Well, it is Halloween and everyone is posting about their present and past Halloweens. I have very mixed emotions about Halloween. Let me take you back to my childhood... (haha this won't get all sad or sappy I promise)
I was never allowed to celebrate Halloween growing up. As apart of my parents religion secular holidays were not allowed (like on Easter I have never painted an egg or gone on a Easter egg hunt and, still to this day, I never have). With that being said, I never got to dress up or, trick or treat until one year I decided I was going to be a normal teenager and go trick or treating (I later learned that 16 is a tad too old to trick or treat but whatever). I begged my mom to let me "Just pass out candy" with my friend. She let me go and from my friends house we left and went trick or treating!
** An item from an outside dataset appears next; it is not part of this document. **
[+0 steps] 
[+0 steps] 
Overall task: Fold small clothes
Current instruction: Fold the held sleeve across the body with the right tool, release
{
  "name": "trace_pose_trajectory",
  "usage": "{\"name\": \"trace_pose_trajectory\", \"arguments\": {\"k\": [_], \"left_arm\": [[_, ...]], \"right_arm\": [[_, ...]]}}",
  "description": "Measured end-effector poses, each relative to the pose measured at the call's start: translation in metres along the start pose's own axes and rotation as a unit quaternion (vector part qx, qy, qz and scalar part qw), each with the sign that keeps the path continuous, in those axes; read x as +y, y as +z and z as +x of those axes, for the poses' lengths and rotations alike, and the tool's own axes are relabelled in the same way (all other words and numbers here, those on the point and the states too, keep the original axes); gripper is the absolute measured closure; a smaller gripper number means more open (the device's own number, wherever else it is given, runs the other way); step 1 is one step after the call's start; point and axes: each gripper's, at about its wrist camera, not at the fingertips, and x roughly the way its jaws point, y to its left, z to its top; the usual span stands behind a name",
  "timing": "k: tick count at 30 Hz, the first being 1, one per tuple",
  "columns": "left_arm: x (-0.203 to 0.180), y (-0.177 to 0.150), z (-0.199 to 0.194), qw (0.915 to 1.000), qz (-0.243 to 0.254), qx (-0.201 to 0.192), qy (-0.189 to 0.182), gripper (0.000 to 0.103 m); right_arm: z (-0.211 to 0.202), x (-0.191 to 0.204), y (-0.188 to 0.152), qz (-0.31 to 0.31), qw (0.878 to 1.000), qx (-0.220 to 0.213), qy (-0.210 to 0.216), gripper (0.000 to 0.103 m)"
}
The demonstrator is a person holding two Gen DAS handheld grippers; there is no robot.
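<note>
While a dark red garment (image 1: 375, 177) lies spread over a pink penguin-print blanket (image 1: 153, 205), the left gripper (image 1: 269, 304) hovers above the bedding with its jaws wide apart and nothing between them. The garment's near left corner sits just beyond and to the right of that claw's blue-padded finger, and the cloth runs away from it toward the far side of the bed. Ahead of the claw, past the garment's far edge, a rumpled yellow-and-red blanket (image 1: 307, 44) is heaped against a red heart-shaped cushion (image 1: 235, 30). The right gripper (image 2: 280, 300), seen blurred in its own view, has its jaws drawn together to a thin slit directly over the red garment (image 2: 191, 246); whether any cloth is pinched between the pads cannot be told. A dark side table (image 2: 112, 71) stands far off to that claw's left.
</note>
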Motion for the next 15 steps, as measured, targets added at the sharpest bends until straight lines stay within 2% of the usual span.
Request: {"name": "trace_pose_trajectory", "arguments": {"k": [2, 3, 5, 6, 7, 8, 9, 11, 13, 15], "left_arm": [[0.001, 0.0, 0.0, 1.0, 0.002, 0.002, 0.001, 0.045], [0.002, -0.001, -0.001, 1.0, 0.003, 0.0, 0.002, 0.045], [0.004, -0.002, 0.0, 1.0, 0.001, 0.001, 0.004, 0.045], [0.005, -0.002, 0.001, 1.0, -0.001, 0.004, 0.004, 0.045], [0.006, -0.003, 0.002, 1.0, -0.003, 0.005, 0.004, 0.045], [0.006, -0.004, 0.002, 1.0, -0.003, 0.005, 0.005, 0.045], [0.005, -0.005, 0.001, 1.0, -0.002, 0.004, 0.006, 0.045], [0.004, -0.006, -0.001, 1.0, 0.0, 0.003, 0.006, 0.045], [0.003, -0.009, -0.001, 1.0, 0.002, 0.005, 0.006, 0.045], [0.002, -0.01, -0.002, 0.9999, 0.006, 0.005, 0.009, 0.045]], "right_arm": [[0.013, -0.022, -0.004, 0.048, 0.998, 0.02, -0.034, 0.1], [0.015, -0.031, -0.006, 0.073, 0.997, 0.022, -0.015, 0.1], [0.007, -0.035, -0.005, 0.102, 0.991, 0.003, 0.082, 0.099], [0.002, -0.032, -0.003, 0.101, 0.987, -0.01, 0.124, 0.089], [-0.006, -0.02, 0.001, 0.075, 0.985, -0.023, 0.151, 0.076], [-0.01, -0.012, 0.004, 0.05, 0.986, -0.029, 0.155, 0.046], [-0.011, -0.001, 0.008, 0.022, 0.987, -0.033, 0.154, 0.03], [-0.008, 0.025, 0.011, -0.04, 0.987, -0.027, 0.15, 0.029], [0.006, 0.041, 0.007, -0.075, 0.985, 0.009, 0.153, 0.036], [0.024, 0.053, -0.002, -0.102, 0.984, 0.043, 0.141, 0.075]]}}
It was so fabulous and I couldn't believe I had been missing out for the past 16 years! (Fun fact of firsts, this year was the first time I carved a pumpkin)
As this year's Halloween has come, T and I are doing nothing. No parties this past weekend, no handing out candy, just hanging out with each other. This year is an ode to my past and oddly enough, I am enjoying it. Is it possible to grow out of a "holiday" when you were so deprived from it as a child? If so, I think that is what is happening. I used to sit at my window as a kid and watch all the costumed children, go door to door, having a blast doing it. But now, I think I have lost my feverish need to participate in Halloween.